M. L. Edgeworth on the electrophysiognomy of Duchenne.

Part 3.



Photograph 79 exhibits a complex expression of joy mingled with grief. A mother has just lost one of her children. Another is attacked by the same malady. She watches anxiously each symptom, and, discerning a salutary crisis, exclaims: " He is saved !" Hide the left eye of the face (79), and only joy appears, but the contraction of the left eyebrow under the rheophores expresses a painful reminiscence mingled with it. To exhibit this play of contrasted emotions, mask the right eye and look at the left side of the face. In order to complete this expression, tears must flow, but this is not within the power of electricity.

Between these primordial expressions of joy and of grief there is no absolute antagonism, provided they be moderate. Thus we have the melancholy smile, a lightning of contentment, which cannot dissipate the traces of a recent grief or of habitual vexation. Homer has invented an analogous situation in the adieus of Hector and Andromache, when she receives into her arms from him their babe Astyanax, smiling through her tears (δακρυοεν γελασασα).

In Photograph 80 we behold the expression of compassion grafted upon the fundamental expression of joy, by electrifying the lesser zygomatic muscle.
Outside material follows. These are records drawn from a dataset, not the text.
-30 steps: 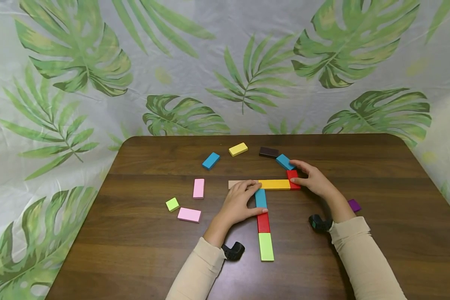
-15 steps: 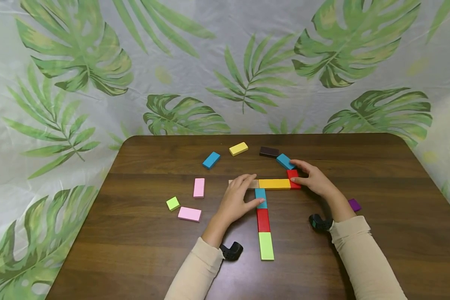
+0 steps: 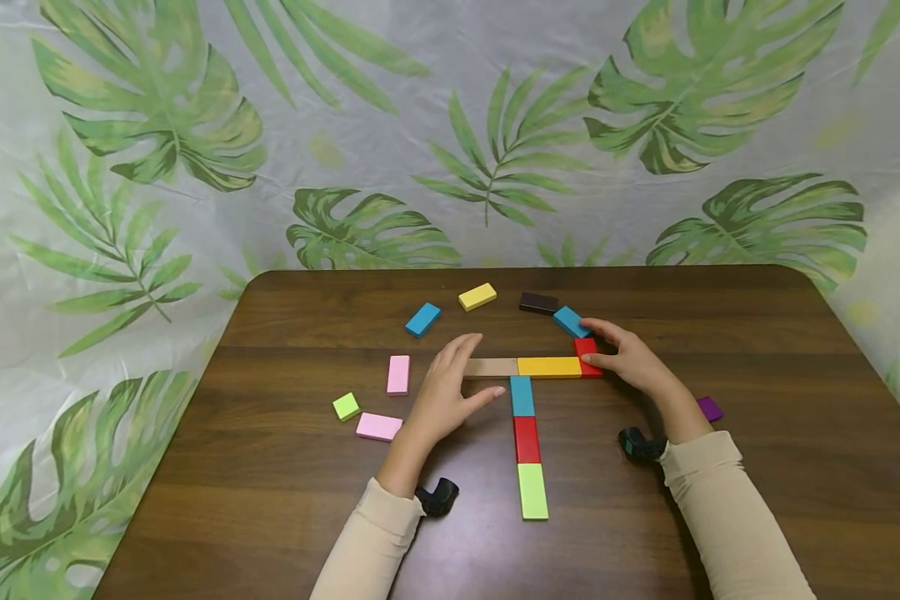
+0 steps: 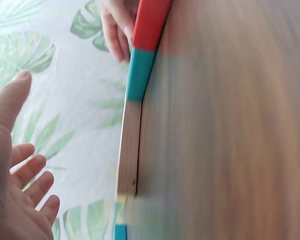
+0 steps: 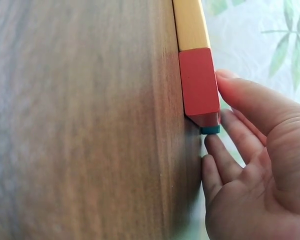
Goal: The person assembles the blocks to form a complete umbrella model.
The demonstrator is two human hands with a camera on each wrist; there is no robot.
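Observation:
My left hand (image 3: 444, 387) hovers over the left end of a tan block (image 3: 491, 367), fingers extended and thumb apart, holding nothing. In the left wrist view its palm faces the blocks. A yellow-orange block (image 3: 549, 367) continues the row from the tan one, with a red block (image 3: 585, 357) set crosswise at its right end. My right hand (image 3: 630, 360) rests there, thumb on the red block and a fingertip at a blue block (image 3: 570, 322). Below the row runs a column: a teal block (image 3: 522, 396), another red block (image 3: 527, 440) and a lime block (image 3: 532, 492).
Around the left lie two pink blocks (image 3: 398, 375), a small lime block (image 3: 346, 407) and a blue block (image 3: 423, 320). A yellow block (image 3: 477, 297) and a dark brown block (image 3: 538, 303) lie farther back. A purple block (image 3: 710, 408) is beside my right wrist.
My left hand has moved left, off the teal block and the middle of the row, uncovering most of the tan block. My right hand and the blocks stay in place.

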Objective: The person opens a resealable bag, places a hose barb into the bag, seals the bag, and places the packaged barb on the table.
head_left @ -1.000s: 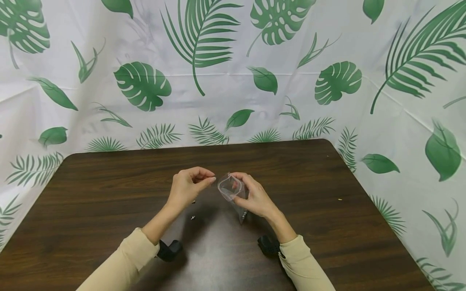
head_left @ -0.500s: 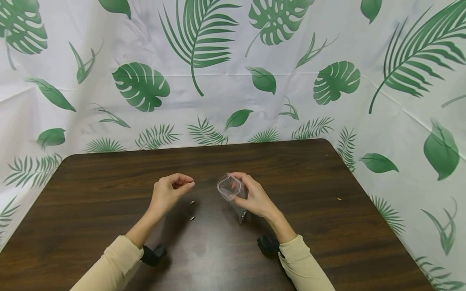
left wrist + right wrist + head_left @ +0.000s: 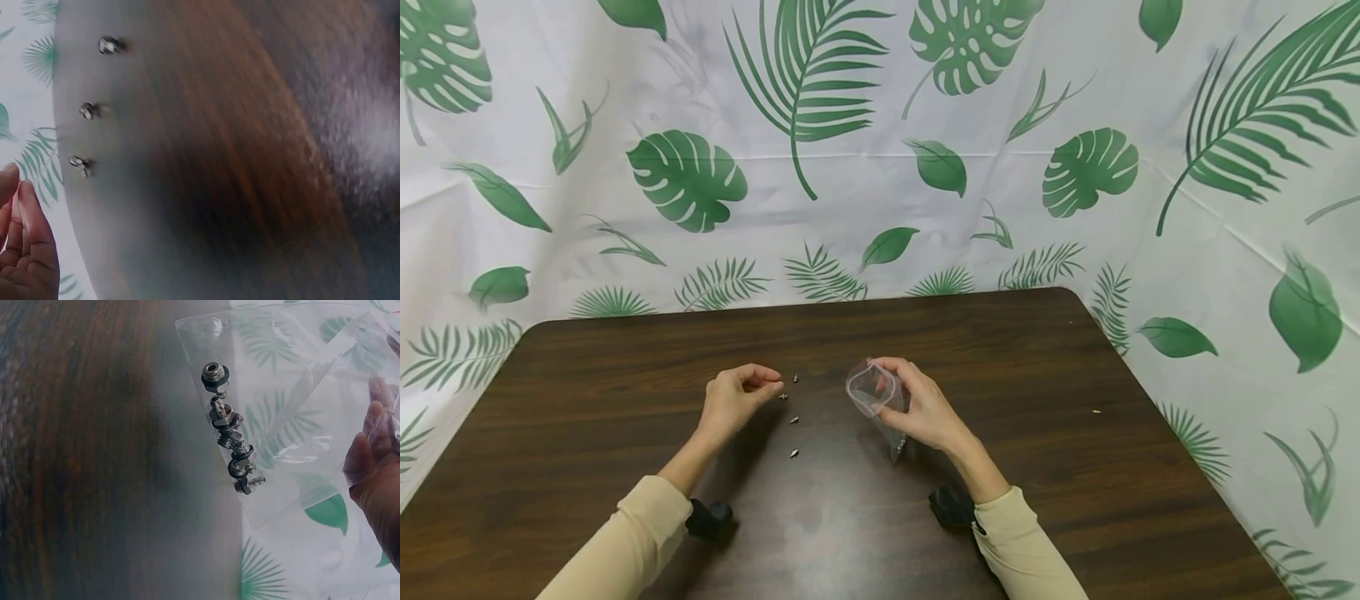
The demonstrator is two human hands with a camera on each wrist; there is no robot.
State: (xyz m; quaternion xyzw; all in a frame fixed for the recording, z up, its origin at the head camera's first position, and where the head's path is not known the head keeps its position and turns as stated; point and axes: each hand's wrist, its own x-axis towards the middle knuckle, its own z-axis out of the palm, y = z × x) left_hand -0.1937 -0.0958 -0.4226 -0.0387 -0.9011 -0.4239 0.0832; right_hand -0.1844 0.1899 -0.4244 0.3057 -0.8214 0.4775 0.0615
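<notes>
My right hand [image 3: 921, 408] holds a clear zip bag [image 3: 872, 387] by its side, mouth gaping toward the left. Inside, several small metal fittings [image 3: 228, 428] with dark rings lie gathered along the bottom fold. My left hand [image 3: 737, 400] hovers over the table, thumb and forefinger close together at the tips. Nothing shows between those fingertips in the left wrist view. Just beside them lies a small metal fitting [image 3: 783, 396], with another fitting [image 3: 796, 378] slightly farther back. Nearer to me lie a third fitting [image 3: 794, 420] and one more fitting [image 3: 794, 453], roughly in a line.
The dark wood-grain table [image 3: 625, 367] reaches back to a white curtain [image 3: 850, 192] printed with green leaves. A tiny yellowish scrap [image 3: 1097, 411] lies on the right. Black wrist cameras [image 3: 709, 518] are strapped below both sleeves.
My left hand has moved left, away from the bag mouth, and lower. Two fittings now show on the table where only the nearer two could be seen before. The right hand stays put.
</notes>
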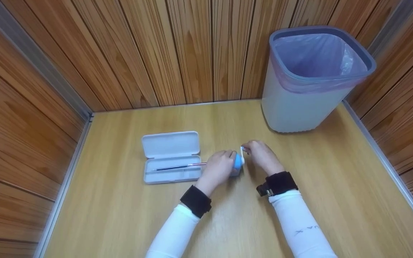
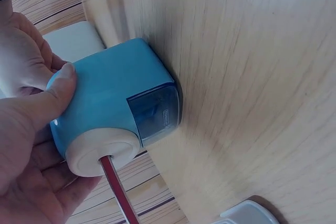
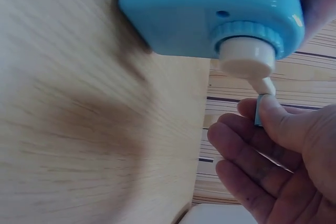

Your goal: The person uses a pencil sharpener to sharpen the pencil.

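Note:
A blue pencil sharpener (image 2: 110,87) with a dark see-through shavings drawer (image 2: 156,113) stands on the table. My left hand (image 1: 219,167) grips its body, the thumb on one face and fingers around the other side. A red pencil (image 2: 118,190) sticks into the round white front of the sharpener; in the head view its shaft reaches left over the open case. On the opposite side, my right hand (image 1: 262,156) pinches the small blue knob (image 3: 259,111) of the white crank (image 3: 265,85) between thumb and index finger, the other fingers loosely bent.
A white pencil case (image 1: 171,143) lies with its lid raised, left of the sharpener. At the back right stands a waste bin (image 1: 299,111) with a purple liner bag. Wood-plank walls (image 1: 192,53) border the table (image 1: 120,222) at the back and sides.

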`<state>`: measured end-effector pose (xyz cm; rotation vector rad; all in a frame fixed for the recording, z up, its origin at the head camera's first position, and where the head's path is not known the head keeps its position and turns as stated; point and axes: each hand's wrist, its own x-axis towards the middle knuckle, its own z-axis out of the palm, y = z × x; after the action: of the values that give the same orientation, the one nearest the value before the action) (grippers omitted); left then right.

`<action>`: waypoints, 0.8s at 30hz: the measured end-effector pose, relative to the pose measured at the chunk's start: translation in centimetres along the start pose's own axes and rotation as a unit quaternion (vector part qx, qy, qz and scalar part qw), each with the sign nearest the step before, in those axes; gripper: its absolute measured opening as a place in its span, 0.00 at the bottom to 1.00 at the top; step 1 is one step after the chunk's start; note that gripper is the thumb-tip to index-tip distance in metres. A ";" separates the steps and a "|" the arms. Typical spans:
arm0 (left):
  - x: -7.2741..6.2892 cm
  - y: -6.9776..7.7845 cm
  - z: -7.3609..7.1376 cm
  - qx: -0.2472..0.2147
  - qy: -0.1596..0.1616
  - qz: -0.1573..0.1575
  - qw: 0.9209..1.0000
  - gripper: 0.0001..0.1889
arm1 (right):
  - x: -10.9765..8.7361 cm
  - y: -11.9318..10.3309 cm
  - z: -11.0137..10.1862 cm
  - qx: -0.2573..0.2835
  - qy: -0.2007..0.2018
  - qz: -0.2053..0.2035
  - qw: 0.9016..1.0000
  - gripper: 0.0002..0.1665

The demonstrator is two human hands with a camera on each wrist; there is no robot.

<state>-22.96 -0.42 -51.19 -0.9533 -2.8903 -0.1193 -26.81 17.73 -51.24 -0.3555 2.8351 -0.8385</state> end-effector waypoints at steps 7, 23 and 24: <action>0.1 0.0 0.1 -0.002 -0.007 -0.005 1.000 0.25 | 0.4 0.2 0.4 0.005 -0.020 0.030 0.999 0.16; 0.1 0.3 0.8 0.033 0.039 0.002 0.999 0.23 | 0.5 1.5 2.2 -0.043 -0.021 -0.008 0.999 0.13; 0.0 0.3 0.9 0.038 0.044 0.002 0.998 0.23 | 0.4 1.6 2.2 -0.044 -0.022 -0.006 0.999 0.13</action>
<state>-22.85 -0.03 -52.02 -0.9162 -2.7925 -0.0496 -27.00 17.80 -54.02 -0.3982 2.8368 -0.7003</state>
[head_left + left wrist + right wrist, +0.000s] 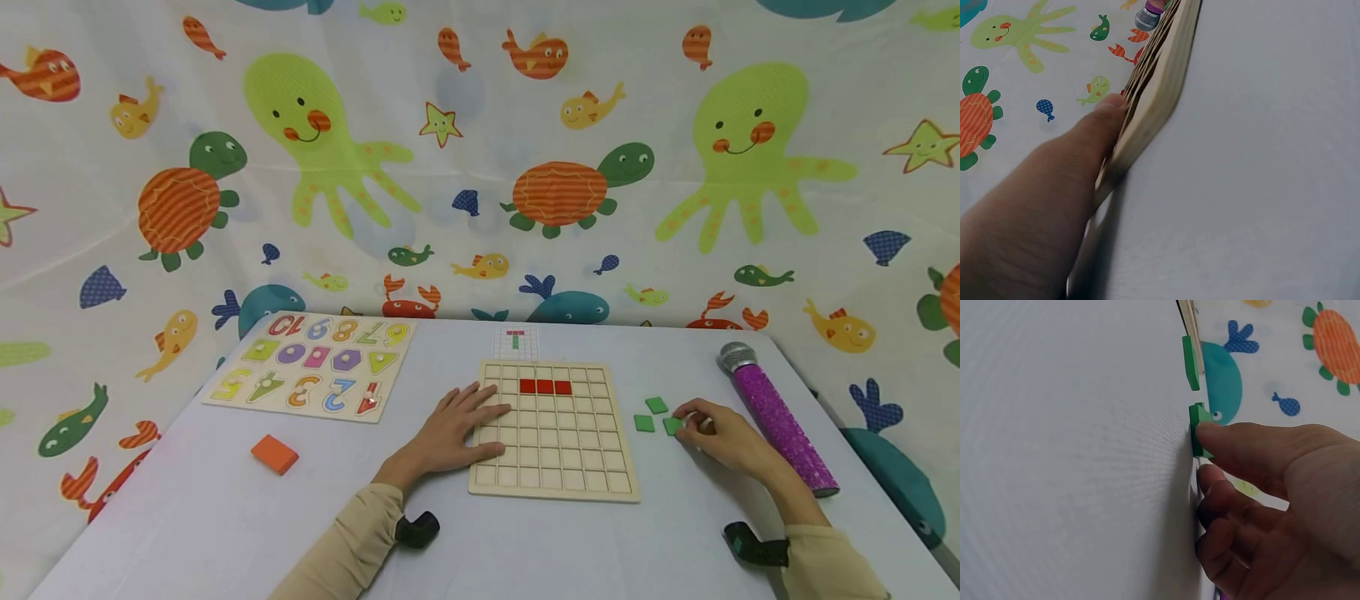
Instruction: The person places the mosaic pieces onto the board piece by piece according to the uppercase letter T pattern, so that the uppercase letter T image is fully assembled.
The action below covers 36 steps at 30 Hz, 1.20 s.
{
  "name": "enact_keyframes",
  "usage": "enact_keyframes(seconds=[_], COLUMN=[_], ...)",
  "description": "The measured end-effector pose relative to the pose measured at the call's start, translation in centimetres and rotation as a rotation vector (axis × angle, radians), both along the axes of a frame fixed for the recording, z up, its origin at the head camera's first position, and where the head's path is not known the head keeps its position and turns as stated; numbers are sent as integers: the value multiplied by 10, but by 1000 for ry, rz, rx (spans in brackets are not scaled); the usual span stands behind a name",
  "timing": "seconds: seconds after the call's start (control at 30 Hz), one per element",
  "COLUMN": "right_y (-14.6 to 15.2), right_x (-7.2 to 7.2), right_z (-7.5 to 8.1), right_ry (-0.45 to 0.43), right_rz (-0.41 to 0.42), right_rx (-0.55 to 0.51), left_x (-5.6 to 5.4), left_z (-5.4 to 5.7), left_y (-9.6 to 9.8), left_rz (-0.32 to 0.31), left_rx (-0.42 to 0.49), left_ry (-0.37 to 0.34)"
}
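A wooden grid board lies on the table, with three red square tiles side by side in one upper row. My left hand rests on the board's left edge, fingers spread; its thumb shows against the rim in the left wrist view. To the right of the board lie three green square tiles. At the nearest of them, my right hand pinches the green tile, thumb on its face and the other fingers bent. The index fingertip is hidden in the right wrist view.
Above the board sits a small pattern card showing a red and green T. A number puzzle board and an orange block are at left. A purple glittery microphone lies just right of my right hand.
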State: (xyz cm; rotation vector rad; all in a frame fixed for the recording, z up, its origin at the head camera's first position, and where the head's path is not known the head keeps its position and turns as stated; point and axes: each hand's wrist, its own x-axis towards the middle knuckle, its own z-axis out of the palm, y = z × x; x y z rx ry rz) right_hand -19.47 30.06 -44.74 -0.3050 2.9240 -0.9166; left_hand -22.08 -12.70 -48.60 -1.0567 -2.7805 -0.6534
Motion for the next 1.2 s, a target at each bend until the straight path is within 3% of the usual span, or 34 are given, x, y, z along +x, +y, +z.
enact_keyframes(seconds=[0.6,1.2], right_y=[-8,-25], right_x=[0,-16], right_z=[6,8], right_ry=[-30,45], right_rz=[-30,-27], right_rx=[-93,-133], left_x=[0,0], left_z=[-1,0], left_y=[-1,0], left_rz=[6,5], left_rx=[-9,-20], left_ry=[-1,-3])
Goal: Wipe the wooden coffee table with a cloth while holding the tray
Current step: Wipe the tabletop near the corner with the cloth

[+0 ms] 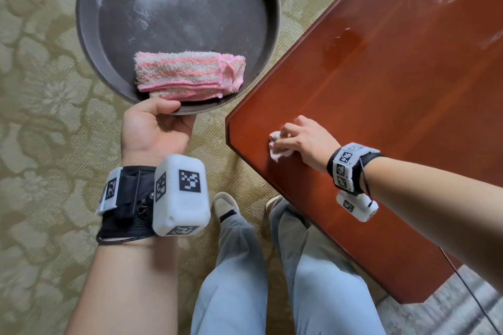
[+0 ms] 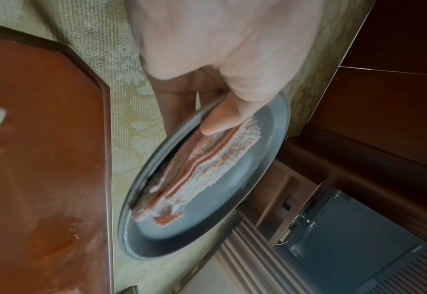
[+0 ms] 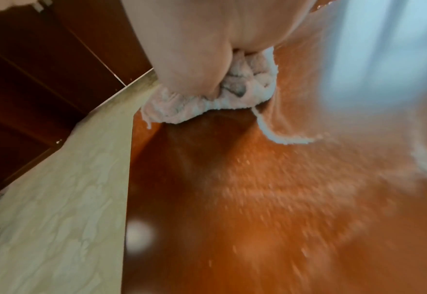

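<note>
While left hand [image 1: 156, 128] grips one tray [image 1: 87, 35], right hand [image 1: 307, 141] clutches one cloth [image 1: 275, 145].

The head view was bright and sharp, with pale glare streaks on the counter [image 1: 394, 90] toward its far corner. Both wrist views were soft; the right one smeared with motion blur, a washed-out bluish glare at upper right.
</note>
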Demonstrator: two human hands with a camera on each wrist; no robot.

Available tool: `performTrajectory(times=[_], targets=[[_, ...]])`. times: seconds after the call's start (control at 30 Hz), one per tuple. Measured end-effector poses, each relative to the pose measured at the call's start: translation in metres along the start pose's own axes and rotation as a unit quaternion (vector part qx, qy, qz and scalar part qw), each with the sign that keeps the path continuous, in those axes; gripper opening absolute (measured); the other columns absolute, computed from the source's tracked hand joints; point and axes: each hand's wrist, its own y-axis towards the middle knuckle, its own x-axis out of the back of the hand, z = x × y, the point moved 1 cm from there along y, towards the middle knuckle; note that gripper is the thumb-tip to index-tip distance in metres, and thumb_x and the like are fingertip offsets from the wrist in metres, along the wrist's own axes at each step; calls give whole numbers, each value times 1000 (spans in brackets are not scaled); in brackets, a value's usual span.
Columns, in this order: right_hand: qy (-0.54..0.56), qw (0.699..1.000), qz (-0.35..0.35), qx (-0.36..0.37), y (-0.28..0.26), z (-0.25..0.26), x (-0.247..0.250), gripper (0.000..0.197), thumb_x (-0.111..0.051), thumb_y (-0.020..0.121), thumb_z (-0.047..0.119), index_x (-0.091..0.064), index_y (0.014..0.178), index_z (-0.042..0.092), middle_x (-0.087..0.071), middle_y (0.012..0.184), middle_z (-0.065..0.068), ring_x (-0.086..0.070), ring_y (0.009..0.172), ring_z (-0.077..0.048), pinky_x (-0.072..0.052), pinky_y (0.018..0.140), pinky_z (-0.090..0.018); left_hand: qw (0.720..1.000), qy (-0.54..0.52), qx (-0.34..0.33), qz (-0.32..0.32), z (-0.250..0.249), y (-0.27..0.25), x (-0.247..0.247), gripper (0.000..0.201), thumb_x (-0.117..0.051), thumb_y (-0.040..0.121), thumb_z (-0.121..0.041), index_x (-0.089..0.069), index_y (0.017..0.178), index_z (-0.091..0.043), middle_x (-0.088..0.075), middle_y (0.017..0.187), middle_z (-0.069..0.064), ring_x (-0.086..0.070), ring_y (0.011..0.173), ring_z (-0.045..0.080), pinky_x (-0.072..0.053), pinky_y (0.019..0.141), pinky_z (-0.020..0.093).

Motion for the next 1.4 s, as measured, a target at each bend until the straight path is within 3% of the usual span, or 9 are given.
performTrajectory(times=[0.1,0.2,0.33,0.47,0.67,0.77,0.9,1.23,1.4], targets=[[-13,1000,9,19,-12,4,-2,47,-46,79,3,-73,109,27,-60,95,-3,-48,74,-28,-49,61,-40,1000,1,-1,13,-1,2,0,27,-44,58,10,-54,81,-2,-60,88,14,-62,93,32,-57,90,40],[-10,999,-5,34,-4,2,8,46,-58,74,-2,-73,105,28,-57,91,-5,-46,74,-27,-47,59,-36,1000,0,-2,13,0,1,4,27,-44,58,10,-54,81,-2,-60,87,14,-62,91,32,-56,93,42],[31,996,-49,-68,32,-4,37,55,-50,72,-4,-59,123,15,-56,100,-10,-49,83,-31,-46,73,-40,1000,5,-2,10,-1,0,20,28,-44,58,10,-53,82,-2,-60,88,14,-61,92,32,-54,95,41],[56,978,-62,-191,69,-9,51,63,-58,76,-10,-46,134,12,-53,118,-11,-49,100,-32,-46,87,-46,1000,3,-3,-6,-2,-3,36,25,-45,57,10,-52,78,-4,-58,83,12,-62,83,30,-54,91,37],[-53,972,-49,-224,82,-2,50,22,-63,82,6,-67,103,13,-55,104,-15,-49,96,-38,-42,72,-43,1000,-2,0,-18,-9,-6,60,26,-45,57,10,-53,79,-3,-60,85,13,-63,85,31,-49,103,42],[-69,962,-26,-263,80,5,46,23,-59,89,15,-64,111,19,-51,112,-15,-47,101,-37,-39,71,-42,1000,-7,3,-16,-13,-6,69,26,-45,58,10,-55,79,-2,-62,85,13,-64,87,32,-50,102,43],[-53,950,-5,-307,77,20,34,38,-51,89,7,-49,124,22,-43,118,-17,-45,101,-36,-37,62,-39,1000,-7,5,-11,-17,-6,78,27,-45,58,11,-55,81,-2,-61,87,14,-64,88,33,-50,102,43],[-64,972,41,-221,76,57,24,29,-55,90,14,-60,117,23,-45,118,-16,-44,106,-37,-45,78,-47,999,26,18,-12,-12,-11,80,19,-45,57,10,-52,68,-3,-58,76,12,-62,78,29,-49,104,42],[-55,983,47,-166,51,60,15,22,-65,86,24,-68,107,30,-53,113,-8,-47,105,-35,-40,72,-40,1000,21,18,-2,1,-13,71,18,-45,57,11,-54,66,-2,-60,74,11,-63,76,30,-52,99,43]])
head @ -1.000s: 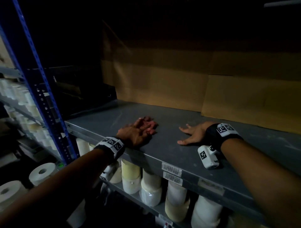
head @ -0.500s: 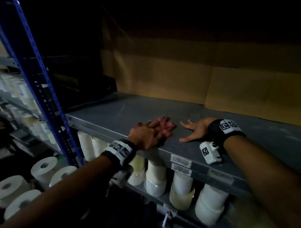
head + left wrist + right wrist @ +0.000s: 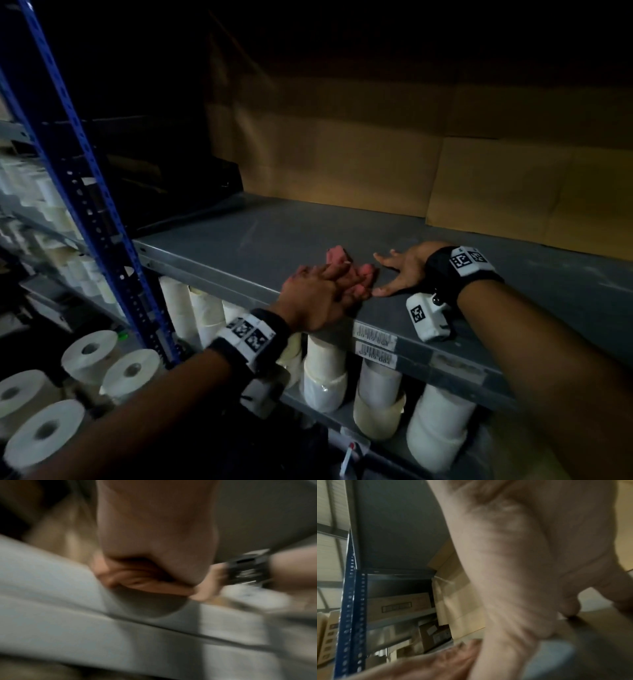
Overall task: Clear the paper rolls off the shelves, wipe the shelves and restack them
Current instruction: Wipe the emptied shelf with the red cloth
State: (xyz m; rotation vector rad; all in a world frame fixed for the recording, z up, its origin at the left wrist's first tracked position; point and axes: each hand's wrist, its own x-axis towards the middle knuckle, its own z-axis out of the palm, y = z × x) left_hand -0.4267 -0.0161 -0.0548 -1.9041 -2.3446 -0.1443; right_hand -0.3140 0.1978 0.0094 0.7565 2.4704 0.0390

Suppose the young woman represented as visiting a poor family. Upon the left side of the face we see only the smile of benevolence; but, if we conceal this, so as to confine our attention to the right side, upon which the rheophores act, we see this smile modified, as by compassion. By localizing electrization upon the lesser zygomatic (the muscle of weeping), the furrow between the nose and lip deepens its concavity, while the upper lip is slightly raised upon a line with the point of attachment of the lesser zygomatic below. It is difficult to maintain the contraction long enough at the proper, degree to be photographed, or so as to avoid grimace.

Photographs 81, 82, and 83, represent the expressions of aggressive malignity, by the electric contractions of the pyramidalis nasi.

In the young person whose face has just now assumed the gentlest expressions of tenderness, the development of the pyramidal muscle is so full that its isolated contraction under the rheophores gives a dramatic play of cruel instincts, which her will has no power to evoke and which are latent in her character. The same phenomenon was observed in a great number of subjects. May we not infer that the aggressive muscle of malignity is one of those which least obey the will, and that, most frequently, it is put in action only by the instinct or mode of passion of which it is the essential agent of expression?

It is remarked that the muscle of benevolence (fascicle of the orbicular fibres, which contract the lower eyelid) is equally rebellious to the will, and obeys only that gentle movement of the soul which renders the look sympathetic, as upon the left half of Fig. 80. Herein is a foresight of Nature, forbidding us easily to dissemble or to mimic those expressive lines by which man can distinguish his friends from his enemies. Let us consider the same face in the character of Lady Macbeth; Fig. 81 may portray her in the scene where she exclaims---

"Had he not resembled My father as he slept, I had done't."


Here is a moderate contraction of the pyramidal, which does not yet give to the countenance that terrible aspect which it will presently assume. But, under a tender reminiscence, this heart is still of bronze, as we perceive by the hard look and threatening attitude. She would be queen, even at the price of her king's blood! Maternal love, no more than filial love, can exclude cruelty. Lady Macbeth loved her babes as the shewolf loves her cubs.

In Fig. 82 a stronger contraction of the pyramidal seams her brow with cruelty and invokes the fiends of murder---

" Come, you spirits That tend on mortal thoughts, unsex me here, And fill me from the crown to the toe top-full Of direst cruelty! Make thick my blood, Stop up the access and passage to remorse; That no compunctious visitings of Nature Shake my fell purpose."